ASSIGNED TASK
Your output should be the lines of the data that follow, reproduced exactly from the first through the line bearing "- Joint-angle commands".

--- START ---

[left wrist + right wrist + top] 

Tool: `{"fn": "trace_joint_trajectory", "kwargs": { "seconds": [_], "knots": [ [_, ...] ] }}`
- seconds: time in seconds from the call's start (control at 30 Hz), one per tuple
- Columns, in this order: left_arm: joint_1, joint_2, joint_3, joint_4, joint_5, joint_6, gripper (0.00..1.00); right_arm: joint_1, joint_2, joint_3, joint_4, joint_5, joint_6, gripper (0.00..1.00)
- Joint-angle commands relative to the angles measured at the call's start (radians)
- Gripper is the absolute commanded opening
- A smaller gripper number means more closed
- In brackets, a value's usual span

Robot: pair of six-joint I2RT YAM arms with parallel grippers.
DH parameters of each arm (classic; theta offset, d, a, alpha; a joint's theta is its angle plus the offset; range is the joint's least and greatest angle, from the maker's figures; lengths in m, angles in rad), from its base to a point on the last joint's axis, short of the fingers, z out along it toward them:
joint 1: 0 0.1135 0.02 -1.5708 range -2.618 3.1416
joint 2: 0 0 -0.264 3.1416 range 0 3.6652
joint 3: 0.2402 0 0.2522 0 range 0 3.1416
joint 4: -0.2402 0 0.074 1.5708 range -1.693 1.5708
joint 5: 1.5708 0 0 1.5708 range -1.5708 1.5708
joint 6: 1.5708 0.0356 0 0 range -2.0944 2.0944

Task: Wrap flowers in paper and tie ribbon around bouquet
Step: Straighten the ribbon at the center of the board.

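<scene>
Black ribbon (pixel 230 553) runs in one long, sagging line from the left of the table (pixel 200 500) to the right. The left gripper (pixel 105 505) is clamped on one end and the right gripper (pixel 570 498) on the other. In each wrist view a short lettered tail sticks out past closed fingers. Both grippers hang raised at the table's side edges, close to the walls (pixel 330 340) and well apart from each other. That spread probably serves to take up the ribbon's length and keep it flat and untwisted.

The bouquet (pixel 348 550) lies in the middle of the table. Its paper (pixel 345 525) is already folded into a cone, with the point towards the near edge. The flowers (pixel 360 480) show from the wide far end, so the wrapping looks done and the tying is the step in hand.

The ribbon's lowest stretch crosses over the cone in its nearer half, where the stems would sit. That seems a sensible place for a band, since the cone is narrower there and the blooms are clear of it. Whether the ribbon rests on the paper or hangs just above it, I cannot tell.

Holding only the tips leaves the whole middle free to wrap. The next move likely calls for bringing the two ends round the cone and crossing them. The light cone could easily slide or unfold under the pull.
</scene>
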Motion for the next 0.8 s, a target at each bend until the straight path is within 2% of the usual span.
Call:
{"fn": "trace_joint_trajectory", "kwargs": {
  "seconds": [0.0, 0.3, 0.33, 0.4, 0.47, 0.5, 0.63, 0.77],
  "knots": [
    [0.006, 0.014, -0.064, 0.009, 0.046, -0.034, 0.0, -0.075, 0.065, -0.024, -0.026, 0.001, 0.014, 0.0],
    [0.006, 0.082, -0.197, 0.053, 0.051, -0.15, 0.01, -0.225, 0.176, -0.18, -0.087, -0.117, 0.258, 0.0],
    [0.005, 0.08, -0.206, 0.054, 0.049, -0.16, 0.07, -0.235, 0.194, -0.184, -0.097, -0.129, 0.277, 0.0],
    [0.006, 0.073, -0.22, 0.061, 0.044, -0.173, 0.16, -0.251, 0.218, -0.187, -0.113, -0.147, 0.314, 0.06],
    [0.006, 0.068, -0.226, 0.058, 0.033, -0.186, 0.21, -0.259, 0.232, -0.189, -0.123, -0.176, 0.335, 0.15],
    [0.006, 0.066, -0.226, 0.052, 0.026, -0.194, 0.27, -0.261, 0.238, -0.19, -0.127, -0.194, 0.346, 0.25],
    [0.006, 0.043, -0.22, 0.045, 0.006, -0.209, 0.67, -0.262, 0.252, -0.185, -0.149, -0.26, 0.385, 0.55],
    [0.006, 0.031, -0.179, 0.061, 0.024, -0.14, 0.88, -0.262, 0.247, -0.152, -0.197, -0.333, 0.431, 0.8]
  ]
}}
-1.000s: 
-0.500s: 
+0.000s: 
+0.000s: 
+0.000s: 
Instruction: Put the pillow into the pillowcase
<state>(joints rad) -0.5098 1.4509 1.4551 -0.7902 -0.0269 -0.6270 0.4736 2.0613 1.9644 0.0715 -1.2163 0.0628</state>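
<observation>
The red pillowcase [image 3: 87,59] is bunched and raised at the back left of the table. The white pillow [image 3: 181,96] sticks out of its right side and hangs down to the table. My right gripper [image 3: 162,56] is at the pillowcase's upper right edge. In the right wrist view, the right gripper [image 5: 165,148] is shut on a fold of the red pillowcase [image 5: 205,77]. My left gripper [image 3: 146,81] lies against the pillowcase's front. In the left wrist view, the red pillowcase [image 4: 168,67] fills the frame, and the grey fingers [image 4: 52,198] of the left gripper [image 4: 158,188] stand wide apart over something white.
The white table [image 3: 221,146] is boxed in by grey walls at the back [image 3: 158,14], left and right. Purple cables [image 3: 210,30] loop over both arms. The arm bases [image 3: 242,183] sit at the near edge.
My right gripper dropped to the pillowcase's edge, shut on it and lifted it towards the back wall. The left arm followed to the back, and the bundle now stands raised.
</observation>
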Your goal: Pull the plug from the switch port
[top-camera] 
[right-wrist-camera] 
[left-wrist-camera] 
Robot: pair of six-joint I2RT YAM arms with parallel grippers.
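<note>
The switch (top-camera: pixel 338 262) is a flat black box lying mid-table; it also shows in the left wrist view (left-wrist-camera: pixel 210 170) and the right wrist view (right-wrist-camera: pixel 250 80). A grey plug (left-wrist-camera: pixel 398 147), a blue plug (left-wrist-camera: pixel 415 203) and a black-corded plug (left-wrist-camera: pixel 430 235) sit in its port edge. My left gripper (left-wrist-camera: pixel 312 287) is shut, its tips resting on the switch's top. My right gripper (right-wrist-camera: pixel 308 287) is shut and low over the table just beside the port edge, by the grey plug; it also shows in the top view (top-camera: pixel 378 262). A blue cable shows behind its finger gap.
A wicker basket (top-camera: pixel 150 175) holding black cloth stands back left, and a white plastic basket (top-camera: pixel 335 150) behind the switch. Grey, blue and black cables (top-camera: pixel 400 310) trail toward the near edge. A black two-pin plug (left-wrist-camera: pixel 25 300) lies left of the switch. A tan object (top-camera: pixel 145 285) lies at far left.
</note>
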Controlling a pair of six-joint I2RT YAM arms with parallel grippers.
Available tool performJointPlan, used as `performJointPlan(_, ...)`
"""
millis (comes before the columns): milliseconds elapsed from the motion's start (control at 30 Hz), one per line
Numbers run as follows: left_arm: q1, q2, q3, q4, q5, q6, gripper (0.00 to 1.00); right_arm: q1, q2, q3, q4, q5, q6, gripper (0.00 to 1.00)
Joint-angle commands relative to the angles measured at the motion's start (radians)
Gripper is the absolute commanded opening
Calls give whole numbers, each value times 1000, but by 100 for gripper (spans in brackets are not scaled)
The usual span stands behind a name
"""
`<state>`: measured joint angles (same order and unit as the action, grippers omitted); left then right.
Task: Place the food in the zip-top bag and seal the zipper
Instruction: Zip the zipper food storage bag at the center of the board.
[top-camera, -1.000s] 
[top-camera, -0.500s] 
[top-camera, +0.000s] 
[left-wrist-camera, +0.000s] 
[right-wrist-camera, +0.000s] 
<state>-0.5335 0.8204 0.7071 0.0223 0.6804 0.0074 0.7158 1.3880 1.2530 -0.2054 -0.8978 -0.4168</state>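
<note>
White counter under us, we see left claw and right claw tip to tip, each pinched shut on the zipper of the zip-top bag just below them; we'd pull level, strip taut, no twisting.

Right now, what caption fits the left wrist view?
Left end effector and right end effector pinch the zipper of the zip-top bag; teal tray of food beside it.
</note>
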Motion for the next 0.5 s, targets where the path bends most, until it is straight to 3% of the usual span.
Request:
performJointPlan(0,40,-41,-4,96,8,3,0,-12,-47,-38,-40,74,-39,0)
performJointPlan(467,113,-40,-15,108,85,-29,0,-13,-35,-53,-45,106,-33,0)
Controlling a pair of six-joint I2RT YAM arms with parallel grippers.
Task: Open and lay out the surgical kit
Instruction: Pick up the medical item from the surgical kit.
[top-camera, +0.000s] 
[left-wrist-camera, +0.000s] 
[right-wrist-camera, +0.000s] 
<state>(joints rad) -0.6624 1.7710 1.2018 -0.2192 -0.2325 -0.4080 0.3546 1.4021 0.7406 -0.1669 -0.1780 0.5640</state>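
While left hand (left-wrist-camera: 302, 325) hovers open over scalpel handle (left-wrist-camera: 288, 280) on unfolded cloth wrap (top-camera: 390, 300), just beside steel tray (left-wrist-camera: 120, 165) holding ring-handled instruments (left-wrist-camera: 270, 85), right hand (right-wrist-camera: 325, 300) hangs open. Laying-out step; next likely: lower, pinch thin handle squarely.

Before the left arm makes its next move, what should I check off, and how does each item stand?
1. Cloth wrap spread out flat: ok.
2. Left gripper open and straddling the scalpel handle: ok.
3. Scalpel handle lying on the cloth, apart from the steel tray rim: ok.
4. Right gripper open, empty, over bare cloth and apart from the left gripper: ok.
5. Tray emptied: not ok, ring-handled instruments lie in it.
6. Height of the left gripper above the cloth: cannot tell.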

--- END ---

WRITTEN REPLY
[left wrist + right wrist + top] 

Tool: `{"fn": "trace_joint_trajectory", "kwargs": { "seconds": [_], "knots": [ [_, ...] ] }}`
- seconds: time in seconds from the call's start (control at 30 Hz), one per tuple
- Columns, in this order: left_arm: joint_1, joint_2, joint_3, joint_4, joint_5, joint_6, gripper (0.00..1.00); right_arm: joint_1, joint_2, joint_3, joint_4, joint_5, joint_6, gripper (0.00..1.00)
- Joint-angle commands relative to the angles measured at the call's start (radians)

There is nothing further to this exercise.